INSTRUCTIONS FOR THE TASK:
Only the lines from the beginning of the entries through the one with "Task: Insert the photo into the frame" should be written out, please, exactly and without any pictures.

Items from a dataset
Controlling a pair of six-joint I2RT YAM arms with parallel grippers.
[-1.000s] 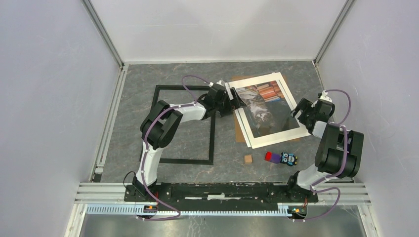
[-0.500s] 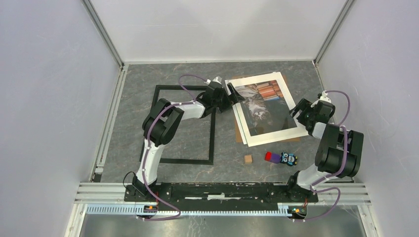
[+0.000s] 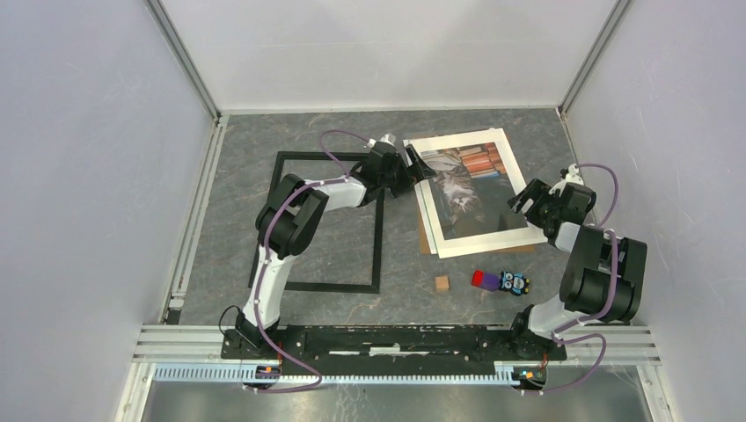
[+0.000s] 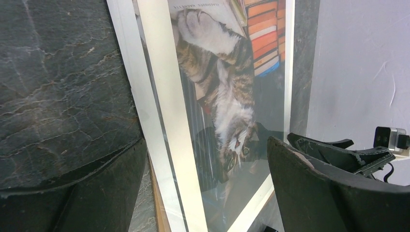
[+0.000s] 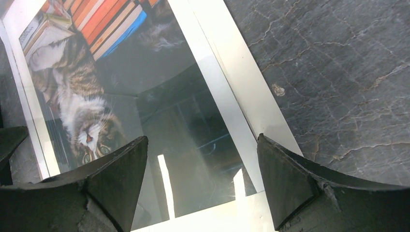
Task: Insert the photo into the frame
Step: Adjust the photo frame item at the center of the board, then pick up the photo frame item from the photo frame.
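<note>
Right gripper (image 3: 523,198), jaws spread wide and gripping nothing, hangs over the photo's (image 3: 466,189) right edge. Nearest the bases lie a cube (image 3: 442,282), a red block (image 3: 482,280) and an owl toy (image 3: 514,282). The frame (image 3: 343,287) lies flat, left of the photo, table showing through it. The photo rests askew on a brown board (image 3: 427,237). Left gripper (image 3: 420,170), jaws equally wide, straddles the photo's left edge.
</note>
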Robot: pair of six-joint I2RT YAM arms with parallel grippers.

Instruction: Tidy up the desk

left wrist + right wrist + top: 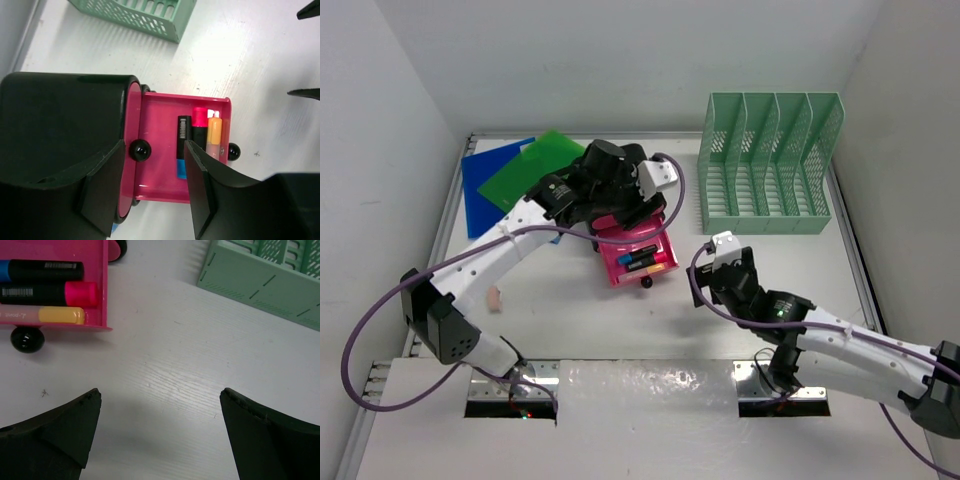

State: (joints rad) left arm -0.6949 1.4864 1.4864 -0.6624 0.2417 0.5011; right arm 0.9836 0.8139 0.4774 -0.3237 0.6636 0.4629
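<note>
1. Where the top view looks down, the desk [580, 330] fills most of the frame. It is a matte white top edged with thin silver rails, closed in by plain white walls at the left, top and right.
2. Seen close in the right wrist view, its surface shows a faint streaky grain and a few small dark specks.
3. A strip of clear wrap [645, 385] lies along the bottom edge, between the two arm bases.
4. A blue sheet [485, 190] and a green sheet [535, 170] lie flat in the upper left corner, the green one overlapping the blue.
5. A mint mesh rack [765, 165] stands at the upper right, close to the back wall.
6. A black box [60, 115] sits near the centre, largely hidden under the left arm in the top view.
7. Its pink drawer [160, 170] is pulled out toward the lower right. Several markers [200, 125] lie side by side in it.
8. The left gripper [150, 200] is at the box with its jaws apart. A black knob [139, 150] on a closed drawer front sits between the fingers [200, 195], and none of the views shows contact.
9. The right gripper [160, 440] hovers over bare desk just right of the drawer, jaws spread wide and holding nothing.
10. A small pinkish item [495, 298] lies on the desk at the left, beside the left arm. It is too small to identify.
</note>
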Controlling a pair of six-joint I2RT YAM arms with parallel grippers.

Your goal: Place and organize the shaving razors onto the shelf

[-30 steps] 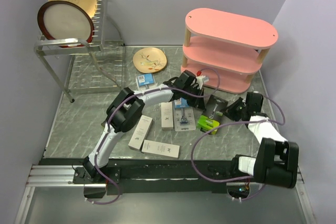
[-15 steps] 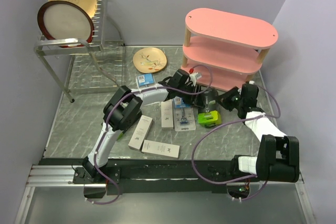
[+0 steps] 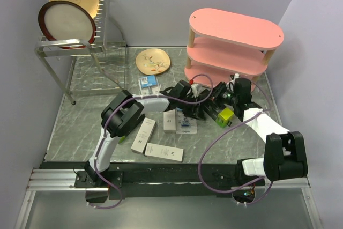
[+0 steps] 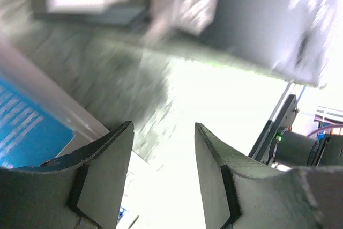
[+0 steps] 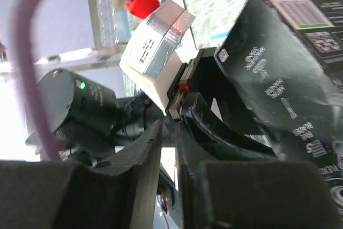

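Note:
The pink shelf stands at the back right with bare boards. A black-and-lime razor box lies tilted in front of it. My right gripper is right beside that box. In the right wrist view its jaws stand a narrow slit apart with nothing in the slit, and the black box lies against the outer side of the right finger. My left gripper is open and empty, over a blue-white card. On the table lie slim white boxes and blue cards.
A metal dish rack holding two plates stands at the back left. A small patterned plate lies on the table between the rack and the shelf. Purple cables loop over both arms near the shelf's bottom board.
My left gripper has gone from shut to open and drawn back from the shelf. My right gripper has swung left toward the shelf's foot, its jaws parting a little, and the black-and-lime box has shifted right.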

OUTPUT OF THE TASK:
Controlling a pair of six-joint I2RT YAM arms with parallel grippers.
[-1.000s] 
[-0.500s] 
[+0.000s] 
[+0.000s] 
[+0.000s] 
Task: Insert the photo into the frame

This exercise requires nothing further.